3.1. Super-Heterodyne Radiometer in Total Power Operation

According to the described procedure, the voltage profile response versus input frequency shown in Figure 8 was obtained with the super-heterodyne topology with the input tone power level corresponding to hot temperature, including also the power due to internal system noise. A Noise figure of 5 dB was estimated by simulation for the system, which corresponds to T_sys = 644.35 K. An ENR = 15 dB converted to T_hot gives a value of 9721.6 K. The estimated bandwidth was 18 GHz. Cold and hot estimated power values were −66.3 dBm and −56.01 dBm, respectively. Considering cases for cold and hot temperature, two points could be marked and the line connecting both give us an estimation of the system responsivity about 1.5 μV/K (Figure 9). Assuming an integration time of 30 ms, according to Equation (1), a value of 27.7 mK could be estimated for ΔT.
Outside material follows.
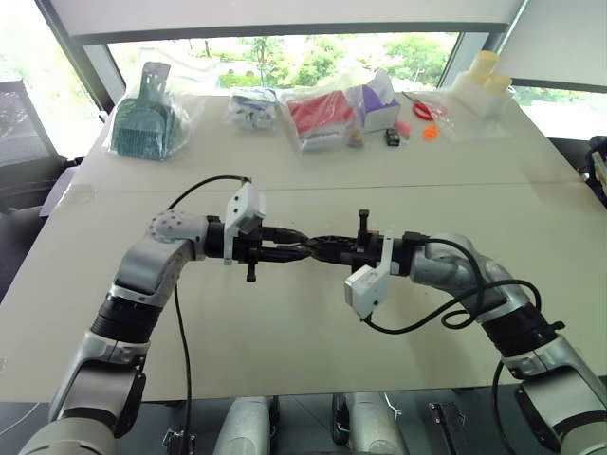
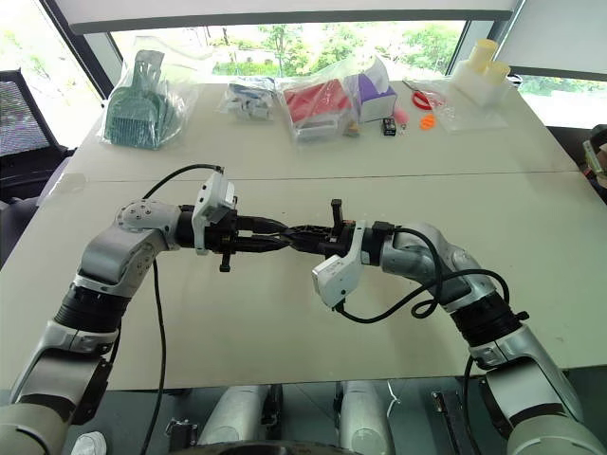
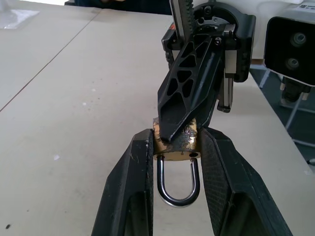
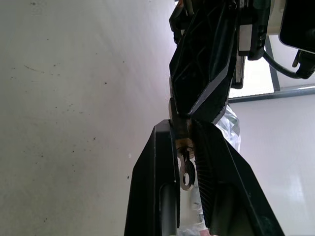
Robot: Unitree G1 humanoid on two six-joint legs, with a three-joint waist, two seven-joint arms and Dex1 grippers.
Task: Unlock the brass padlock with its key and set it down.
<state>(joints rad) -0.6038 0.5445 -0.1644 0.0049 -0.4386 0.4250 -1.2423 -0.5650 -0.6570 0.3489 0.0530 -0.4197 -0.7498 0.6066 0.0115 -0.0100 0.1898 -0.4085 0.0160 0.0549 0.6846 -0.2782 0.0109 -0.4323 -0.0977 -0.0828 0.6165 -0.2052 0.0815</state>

3.2. Direct Detection Radiometer in Total Power Operation

The same simulation was performed in the direct detection system, obtaining the Voltage profile response versus input frequency shown in Figure 10 with the input tone power level corresponding in this case to cold temperature (including equivalent power due to system noise). A noise figure of 4 dB was estimated by simulation for the system, which corresponds to T_sys = 450.54 K. T_hot is the same as in the previous case, 9721.6 K. The estimated bandwidth was 20.57 GHz. Cold and hot power estimated were −66.73 dBm and −55.52 dBm, respectively. Considering both cases for hot and cold temperatures, two points could be marked and the line connecting both gives us an estimated system responsivity of about 11.8 μV/K (Figure 11). Assuming an integration time of 30 ms, a value of 18.39 mK could be estimated for ΔT according to Equation (1).
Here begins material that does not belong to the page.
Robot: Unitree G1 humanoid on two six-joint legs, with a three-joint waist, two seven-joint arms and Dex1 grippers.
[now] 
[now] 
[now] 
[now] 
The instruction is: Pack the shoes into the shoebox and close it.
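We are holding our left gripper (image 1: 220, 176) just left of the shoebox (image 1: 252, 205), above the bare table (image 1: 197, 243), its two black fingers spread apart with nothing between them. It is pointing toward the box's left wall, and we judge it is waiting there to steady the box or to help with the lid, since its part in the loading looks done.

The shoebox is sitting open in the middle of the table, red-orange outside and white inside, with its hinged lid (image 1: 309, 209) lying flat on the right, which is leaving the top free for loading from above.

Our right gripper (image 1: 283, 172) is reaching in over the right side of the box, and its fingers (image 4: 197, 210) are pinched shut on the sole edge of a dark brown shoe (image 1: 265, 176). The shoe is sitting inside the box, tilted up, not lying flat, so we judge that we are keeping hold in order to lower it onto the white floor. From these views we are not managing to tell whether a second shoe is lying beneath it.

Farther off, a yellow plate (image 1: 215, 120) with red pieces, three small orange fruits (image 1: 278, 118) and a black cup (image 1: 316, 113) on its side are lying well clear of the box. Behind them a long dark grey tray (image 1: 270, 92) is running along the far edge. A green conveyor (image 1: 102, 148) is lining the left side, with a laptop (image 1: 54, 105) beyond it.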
3.3. Comparison of Super-Heterodyne and Direct Detection Radiometers in Total Power Operation

Table 2. Total Power radiometer simulations for both, super-heterodyne and direct detection radiometers.

Topology	BHF (GHz)	NF (dB)	ΔT (mK)	Pin Cold (dBm)	Vmean Cold (mV)	Pin Hot (dBm)	Vmean Hot (mV)	Responsivity (mV/mW)	Responsivity (µV/K)
RF Chain	20.91	3.5	-	-	-	-	-	-	-
RF + mix IF + det IF	17.8	5	27.72	−66.3	1.5	−56.01	16.04	6 × 106	1.5
RF + det W	20.56	4	18.39	−66.73	9.1	−55.52	120.03	4 × 107	11.8

summarizes the comparison of simulated results for both topologies in total power operation. The noise figure of radiometers is dominated by the RF front-end contribution, therefore the expected value of 3.5 dB should be almost maintained when adding the different back-end contributions. A worst-case with an averaged in-band noise figure of 4 dB for direct detection or 5 dB for heterodyne detection has been assumed, according to simulated results supposing some additional losses, to calculate the input power equivalent to system noise.
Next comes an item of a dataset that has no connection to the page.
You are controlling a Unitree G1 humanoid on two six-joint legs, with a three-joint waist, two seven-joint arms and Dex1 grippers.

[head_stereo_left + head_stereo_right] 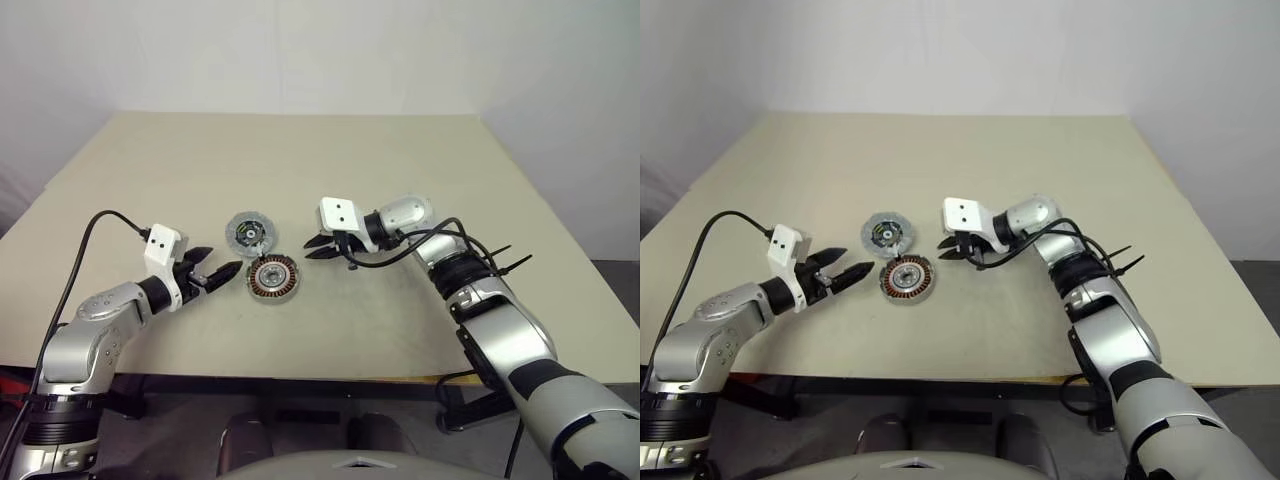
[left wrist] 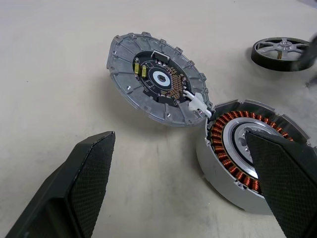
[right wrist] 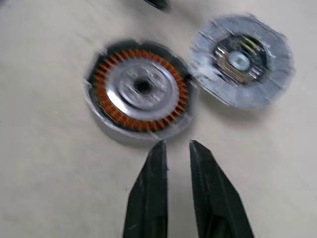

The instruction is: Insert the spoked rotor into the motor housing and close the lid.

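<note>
Jaws: your left gripper is spread wide and empty; your right gripper is nearly pinched together, holding nothing.
On the table, motor housing sits with lid touching at 11 o'clock; spoked rotor lies apart beyond the housing.

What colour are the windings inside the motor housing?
Copper-orange, ringing a silver centre in the motor housing; the right wrist view shows it best.

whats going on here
A humanoid robot is assembling a motor on a table. The motor housing sits open, windings exposed, with the lid lying beside it. The spoked rotor lies on the table, not yet inserted. The left end effector is open beside the motor housing; the right end effector, narrowly open and empty, points toward it.
</note>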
3.4. Super-Heterodyne Radiometer in Dicke Operation

For the simulations, the power of an ON-OFF modulated 90 GHz input tone has been arbitrarily swept from −105 dBm to −55 dBm. Based on the time evolution of output voltage, switching between two states at a low frequency of 100 Hz, an R parameter is defined averaging the difference between V_out (ON) and V_out (OFF). The evolution of the R parameter versus input power and versus input equivalent temperature (Figure 12) has been represented to determine system responsivity. A value of 4.6 µV/K has been found. Further description of R parameter is given in Equation (12), in Section 4.1.2.

3.5. Direct Detection Radiometer in Dicke Operation

As in the previous case, the power of a 90 GHz input tone has been arbitrarily swept from −105 dBm to −57.5 dBm. The time evolution of the output voltage is shown in Figure 13. Based on it, the R parameter is obtained and a system responsivity of 6.4 µV/K has been found in this case (Figure 14), higher than the super-heterodyne radiometer, in agreement with the trend observed in total power responsivity.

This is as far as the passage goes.